Aim of the exercise
One range is to be output from the listing below, exactly as written: the line with "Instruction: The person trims" to the line with "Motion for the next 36", both kept.

Records for the task
Content starts
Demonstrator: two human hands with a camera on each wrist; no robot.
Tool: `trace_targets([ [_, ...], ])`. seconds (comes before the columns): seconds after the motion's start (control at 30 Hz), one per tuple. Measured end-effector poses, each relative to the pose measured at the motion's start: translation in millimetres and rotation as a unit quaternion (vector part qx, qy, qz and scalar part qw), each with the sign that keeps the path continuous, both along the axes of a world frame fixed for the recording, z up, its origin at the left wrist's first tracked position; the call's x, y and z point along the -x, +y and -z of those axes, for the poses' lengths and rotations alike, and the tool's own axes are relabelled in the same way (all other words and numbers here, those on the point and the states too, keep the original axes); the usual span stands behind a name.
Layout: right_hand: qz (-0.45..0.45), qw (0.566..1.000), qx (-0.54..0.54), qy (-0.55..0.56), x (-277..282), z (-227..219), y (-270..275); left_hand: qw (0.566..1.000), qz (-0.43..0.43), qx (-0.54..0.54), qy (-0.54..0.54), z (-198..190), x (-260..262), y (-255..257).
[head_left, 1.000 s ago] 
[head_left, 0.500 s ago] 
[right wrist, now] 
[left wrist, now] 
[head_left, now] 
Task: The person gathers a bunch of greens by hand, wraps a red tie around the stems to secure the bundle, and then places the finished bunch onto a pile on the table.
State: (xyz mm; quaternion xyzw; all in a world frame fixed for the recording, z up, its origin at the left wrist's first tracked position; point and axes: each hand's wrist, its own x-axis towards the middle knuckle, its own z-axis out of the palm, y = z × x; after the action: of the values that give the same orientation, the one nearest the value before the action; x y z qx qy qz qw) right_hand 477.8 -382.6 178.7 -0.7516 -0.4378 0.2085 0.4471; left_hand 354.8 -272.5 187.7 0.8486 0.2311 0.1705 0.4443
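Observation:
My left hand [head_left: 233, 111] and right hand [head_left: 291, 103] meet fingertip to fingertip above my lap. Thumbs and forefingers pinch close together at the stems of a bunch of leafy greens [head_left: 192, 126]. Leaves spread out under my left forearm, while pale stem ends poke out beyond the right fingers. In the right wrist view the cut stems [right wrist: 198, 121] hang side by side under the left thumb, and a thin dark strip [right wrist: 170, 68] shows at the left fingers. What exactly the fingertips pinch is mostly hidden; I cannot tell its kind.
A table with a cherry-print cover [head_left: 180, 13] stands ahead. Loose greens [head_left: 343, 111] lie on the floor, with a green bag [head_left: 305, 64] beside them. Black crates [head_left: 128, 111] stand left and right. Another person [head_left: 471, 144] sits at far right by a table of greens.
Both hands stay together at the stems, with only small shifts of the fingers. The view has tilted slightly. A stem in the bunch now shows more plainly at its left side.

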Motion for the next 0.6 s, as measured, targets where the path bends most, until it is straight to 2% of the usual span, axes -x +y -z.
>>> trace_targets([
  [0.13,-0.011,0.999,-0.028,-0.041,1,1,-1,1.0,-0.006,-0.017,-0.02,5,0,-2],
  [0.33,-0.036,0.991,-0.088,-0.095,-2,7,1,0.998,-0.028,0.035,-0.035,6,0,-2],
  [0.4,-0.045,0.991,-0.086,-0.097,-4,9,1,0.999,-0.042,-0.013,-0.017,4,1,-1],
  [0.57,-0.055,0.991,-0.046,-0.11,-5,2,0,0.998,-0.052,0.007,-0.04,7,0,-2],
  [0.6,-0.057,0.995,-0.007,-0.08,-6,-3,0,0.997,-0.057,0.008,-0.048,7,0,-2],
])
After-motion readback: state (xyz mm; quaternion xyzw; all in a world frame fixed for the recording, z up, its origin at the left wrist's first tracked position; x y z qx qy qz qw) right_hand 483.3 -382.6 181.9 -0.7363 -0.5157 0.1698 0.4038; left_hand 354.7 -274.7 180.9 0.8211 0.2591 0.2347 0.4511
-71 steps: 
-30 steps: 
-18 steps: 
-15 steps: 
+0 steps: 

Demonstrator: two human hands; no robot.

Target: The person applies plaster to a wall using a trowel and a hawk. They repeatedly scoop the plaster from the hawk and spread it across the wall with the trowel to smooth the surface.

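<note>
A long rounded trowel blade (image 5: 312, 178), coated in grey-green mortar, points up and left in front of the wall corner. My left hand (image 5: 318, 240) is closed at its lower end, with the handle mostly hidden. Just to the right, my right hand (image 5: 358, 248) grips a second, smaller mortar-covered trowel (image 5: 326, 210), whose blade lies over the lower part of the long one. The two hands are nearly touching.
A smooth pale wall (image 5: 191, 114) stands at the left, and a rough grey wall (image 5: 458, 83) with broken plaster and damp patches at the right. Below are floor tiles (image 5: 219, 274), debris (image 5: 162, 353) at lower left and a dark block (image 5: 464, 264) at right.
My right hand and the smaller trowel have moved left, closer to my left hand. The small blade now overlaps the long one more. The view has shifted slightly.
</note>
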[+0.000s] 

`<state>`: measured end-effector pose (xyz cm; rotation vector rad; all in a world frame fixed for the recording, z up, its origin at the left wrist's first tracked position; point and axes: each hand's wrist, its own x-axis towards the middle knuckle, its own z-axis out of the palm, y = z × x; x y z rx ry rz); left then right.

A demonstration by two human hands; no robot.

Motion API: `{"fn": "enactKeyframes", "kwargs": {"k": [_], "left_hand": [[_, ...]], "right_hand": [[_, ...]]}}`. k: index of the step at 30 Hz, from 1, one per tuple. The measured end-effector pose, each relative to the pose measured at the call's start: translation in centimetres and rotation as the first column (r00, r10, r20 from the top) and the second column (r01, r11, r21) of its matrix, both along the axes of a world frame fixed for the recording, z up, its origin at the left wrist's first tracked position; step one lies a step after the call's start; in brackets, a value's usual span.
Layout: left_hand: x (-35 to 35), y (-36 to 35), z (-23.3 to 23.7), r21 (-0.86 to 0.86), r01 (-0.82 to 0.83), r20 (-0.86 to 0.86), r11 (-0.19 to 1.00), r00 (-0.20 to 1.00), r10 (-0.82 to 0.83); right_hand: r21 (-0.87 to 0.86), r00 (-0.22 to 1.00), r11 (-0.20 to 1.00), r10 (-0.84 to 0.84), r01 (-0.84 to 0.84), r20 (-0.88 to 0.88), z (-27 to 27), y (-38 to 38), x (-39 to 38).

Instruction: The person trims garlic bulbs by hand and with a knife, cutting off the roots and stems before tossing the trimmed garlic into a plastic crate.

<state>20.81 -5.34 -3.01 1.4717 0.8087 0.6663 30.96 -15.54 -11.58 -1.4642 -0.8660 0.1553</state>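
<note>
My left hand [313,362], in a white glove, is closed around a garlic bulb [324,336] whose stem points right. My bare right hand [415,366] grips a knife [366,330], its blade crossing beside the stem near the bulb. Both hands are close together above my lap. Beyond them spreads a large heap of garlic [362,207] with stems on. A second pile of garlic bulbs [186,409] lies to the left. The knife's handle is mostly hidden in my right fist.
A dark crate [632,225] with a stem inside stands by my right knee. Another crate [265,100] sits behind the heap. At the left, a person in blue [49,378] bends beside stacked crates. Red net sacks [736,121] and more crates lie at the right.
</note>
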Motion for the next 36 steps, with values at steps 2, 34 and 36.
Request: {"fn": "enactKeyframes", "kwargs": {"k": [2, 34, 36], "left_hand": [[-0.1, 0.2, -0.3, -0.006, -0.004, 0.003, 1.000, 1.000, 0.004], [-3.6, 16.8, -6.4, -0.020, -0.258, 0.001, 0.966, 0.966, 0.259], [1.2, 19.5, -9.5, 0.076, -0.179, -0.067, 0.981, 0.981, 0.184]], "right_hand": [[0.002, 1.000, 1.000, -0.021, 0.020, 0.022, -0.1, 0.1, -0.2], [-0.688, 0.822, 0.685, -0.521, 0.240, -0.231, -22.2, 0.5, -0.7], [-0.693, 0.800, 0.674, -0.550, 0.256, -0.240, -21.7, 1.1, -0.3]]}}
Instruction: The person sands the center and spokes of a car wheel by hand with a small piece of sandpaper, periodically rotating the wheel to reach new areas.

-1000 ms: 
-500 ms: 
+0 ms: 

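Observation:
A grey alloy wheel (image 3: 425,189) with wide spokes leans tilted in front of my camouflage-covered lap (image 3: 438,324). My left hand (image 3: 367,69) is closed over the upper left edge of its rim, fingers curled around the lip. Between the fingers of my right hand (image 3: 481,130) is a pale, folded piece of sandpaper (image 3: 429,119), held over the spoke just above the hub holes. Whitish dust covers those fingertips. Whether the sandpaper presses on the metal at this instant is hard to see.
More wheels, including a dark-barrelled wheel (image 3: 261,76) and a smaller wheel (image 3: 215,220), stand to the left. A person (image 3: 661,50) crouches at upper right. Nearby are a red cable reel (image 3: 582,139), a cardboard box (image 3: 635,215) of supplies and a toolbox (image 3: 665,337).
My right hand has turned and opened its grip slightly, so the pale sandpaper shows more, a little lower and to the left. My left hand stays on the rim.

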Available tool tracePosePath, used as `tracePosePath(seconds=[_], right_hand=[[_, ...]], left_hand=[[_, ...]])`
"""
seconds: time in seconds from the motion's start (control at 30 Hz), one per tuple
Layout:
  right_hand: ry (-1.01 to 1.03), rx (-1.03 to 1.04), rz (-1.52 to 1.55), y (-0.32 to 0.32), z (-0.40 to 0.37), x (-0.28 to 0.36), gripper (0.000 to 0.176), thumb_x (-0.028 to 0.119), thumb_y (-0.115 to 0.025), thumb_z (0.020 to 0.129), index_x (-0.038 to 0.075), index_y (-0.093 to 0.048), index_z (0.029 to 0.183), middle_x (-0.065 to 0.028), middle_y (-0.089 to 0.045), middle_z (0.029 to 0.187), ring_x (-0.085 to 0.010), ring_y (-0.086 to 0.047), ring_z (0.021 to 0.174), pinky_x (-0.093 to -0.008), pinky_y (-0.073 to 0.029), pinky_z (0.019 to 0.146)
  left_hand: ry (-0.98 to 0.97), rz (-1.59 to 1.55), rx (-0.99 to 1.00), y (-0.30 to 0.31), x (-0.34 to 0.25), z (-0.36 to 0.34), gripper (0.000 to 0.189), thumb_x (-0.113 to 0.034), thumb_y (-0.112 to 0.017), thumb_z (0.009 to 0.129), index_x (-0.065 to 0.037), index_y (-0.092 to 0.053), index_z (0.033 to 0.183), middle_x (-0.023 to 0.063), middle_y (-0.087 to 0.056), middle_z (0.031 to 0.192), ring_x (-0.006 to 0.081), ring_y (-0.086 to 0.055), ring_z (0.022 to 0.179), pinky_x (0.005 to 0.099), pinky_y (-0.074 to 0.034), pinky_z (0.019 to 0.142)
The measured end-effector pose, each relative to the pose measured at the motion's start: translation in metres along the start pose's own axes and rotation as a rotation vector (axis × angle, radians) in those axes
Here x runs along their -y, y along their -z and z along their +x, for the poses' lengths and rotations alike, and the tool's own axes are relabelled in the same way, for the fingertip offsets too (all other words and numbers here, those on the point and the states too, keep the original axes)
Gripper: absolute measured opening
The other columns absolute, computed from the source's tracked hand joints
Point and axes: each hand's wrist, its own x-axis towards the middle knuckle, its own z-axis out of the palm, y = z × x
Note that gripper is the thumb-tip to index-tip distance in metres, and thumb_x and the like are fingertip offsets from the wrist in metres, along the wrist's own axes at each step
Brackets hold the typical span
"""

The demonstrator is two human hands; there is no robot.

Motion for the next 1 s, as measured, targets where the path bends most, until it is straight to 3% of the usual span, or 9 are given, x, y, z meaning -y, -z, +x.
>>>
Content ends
Task answer
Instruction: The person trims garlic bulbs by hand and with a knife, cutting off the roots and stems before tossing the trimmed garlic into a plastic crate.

<state>20.81 -5.34 -3.01 1.4717 0.8087 0.6663 30.96 -15.54 -11.58 -1.4642 -0.8660 0.1553</state>
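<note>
My left hand [313,362], in a white glove, is closed around a garlic bulb [324,336] whose stem points right. My bare right hand [415,366] grips a knife [366,330], its blade crossing beside the stem near the bulb. Both hands are close together above my lap. Beyond them spreads a large heap of garlic [362,207] with stems on. A second pile of garlic bulbs [186,409] lies to the left. The knife's handle is mostly hidden in my right fist.
A dark crate [632,225] with a stem inside stands by my right knee. Another crate [265,100] sits behind the heap. At the left, a person in blue [49,378] bends beside stacked crates. Red net sacks [736,121] and more crates lie at the right.
</note>
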Motion for the next 36 steps, with values at steps 2, 34 and 36.

With that, the answer is complete.